# statsmodels.tsa.statespace.tools.constrain_stationary_multivariate¶

statsmodels.tsa.statespace.tools.constrain_stationary_multivariate(unconstrained, variance, transform_variance=False, prefix=None)[source]

Transform unconstrained parameters used by the optimizer to constrained parameters used in likelihood evaluation for a vector autoregression.

Parameters
unconstrained

Arbitrary matrices to be transformed to stationary coefficient matrices of the VAR. If a list, should be a list of length order, where each element is an array sized k_endog x k_endog. If an array, should be the matrices horizontally concatenated and sized k_endog x k_endog * order.

error_variancearray

The variance / covariance matrix of the error term. Should be sized k_endog x k_endog. This is used as input in the algorithm even if is not transformed by it (when transform_variance is False). The error term variance is required input when transformation is used either to force an autoregressive component to be stationary or to force a moving average component to be invertible.

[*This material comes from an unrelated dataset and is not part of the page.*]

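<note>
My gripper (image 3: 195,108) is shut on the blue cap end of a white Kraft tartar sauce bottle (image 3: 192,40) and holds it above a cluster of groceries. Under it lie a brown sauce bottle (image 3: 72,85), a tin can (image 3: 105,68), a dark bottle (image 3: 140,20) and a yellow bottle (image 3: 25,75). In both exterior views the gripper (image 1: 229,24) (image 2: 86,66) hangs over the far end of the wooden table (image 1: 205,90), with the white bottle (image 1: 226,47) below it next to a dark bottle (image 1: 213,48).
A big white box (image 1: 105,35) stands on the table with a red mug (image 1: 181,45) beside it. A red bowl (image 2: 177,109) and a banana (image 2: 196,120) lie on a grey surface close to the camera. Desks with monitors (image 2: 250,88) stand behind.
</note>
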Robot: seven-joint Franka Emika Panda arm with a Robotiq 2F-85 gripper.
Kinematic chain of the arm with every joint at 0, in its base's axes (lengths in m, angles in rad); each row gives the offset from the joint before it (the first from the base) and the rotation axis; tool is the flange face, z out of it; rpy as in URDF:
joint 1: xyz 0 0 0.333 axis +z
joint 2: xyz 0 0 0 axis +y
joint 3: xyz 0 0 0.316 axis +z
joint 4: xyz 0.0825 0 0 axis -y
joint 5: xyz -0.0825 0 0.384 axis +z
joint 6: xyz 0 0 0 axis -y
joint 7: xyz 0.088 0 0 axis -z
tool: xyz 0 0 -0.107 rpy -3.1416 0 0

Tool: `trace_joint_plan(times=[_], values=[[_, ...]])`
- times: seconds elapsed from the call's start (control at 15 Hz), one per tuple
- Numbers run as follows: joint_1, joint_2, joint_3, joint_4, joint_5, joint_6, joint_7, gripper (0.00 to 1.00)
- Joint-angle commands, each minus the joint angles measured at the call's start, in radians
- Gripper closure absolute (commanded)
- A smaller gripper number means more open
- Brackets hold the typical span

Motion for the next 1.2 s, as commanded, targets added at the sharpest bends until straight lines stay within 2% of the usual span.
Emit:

transform_variancebool, optional

Whether or not to transform the error variance term. This option is not typically used, and the default is False.

prefix{‘s’,’d’,’c’,’z’}, optional

The appropriate BLAS prefix to use for the passed datatypes. Only use if absolutely sure that the prefix is correct or an error will result.

Returns
constrained

Transformed coefficient matrices leading to a stationary VAR representation. Will match the type of the passed unconstrained variable (so if a list was passed, a list will be returned).

Notes

In the notation of , the arguments (variance, unconstrained) are written as $$(\Sigma, A_1, \dots, A_p)$$, where $$p$$ is the order of the vector autoregression, and is here determined by the length of the unconstrained argument.

There are two steps in the constraining algorithm.

First, $$(A_1, \dots, A_p)$$ are transformed into $$(P_1, \dots, P_p)$$ via Lemma 2.2 of .

Second, $$(\Sigma, P_1, \dots, P_p)$$ are transformed into $$(\Sigma, \phi_1, \dots, \phi_p)$$ via Lemmas 2.1 and 2.3 of .

If transform_variance=True, then only Lemma 2.1 is applied in the second step.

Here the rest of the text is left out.